__TASK ITEM__: Could you write out the listing below again, exactly?

◇ ◇ ◇ ◇

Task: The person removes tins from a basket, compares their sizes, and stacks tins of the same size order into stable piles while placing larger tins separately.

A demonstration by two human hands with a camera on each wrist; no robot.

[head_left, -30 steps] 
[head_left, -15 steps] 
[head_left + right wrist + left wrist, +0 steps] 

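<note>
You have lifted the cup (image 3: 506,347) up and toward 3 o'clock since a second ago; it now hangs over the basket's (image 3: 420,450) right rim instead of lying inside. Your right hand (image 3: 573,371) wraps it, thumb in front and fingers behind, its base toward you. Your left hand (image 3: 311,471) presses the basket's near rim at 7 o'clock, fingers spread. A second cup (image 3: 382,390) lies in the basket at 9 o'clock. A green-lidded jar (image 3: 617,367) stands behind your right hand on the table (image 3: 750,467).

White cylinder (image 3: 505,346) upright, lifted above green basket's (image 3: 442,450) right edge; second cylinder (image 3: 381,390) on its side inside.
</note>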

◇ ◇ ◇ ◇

__SOLUTION TO THE EXERCISE__:
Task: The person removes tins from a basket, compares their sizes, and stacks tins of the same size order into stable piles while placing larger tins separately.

A demonstration by two human hands with a camera on each wrist; no robot.

[head_left, -30 steps] 
[head_left, -15 steps] 
[head_left + right wrist + left wrist, +0 steps] 

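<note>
You have lifted the cup (image 3: 506,347) up and toward 3 o'clock since a second ago; it now hangs over the basket's (image 3: 420,450) right rim instead of lying inside. Your right hand (image 3: 573,371) wraps it, thumb in front and fingers behind, its base toward you. Your left hand (image 3: 311,471) presses the basket's near rim at 7 o'clock, fingers spread. A second cup (image 3: 382,390) lies in the basket at 9 o'clock. A green-lidded jar (image 3: 617,367) stands behind your right hand on the table (image 3: 750,467).

White cylinder (image 3: 505,346) upright, lifted above green basket's (image 3: 442,450) right edge; second cylinder (image 3: 381,390) on its side inside.
</note>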

The answer to this exercise has been fully stated.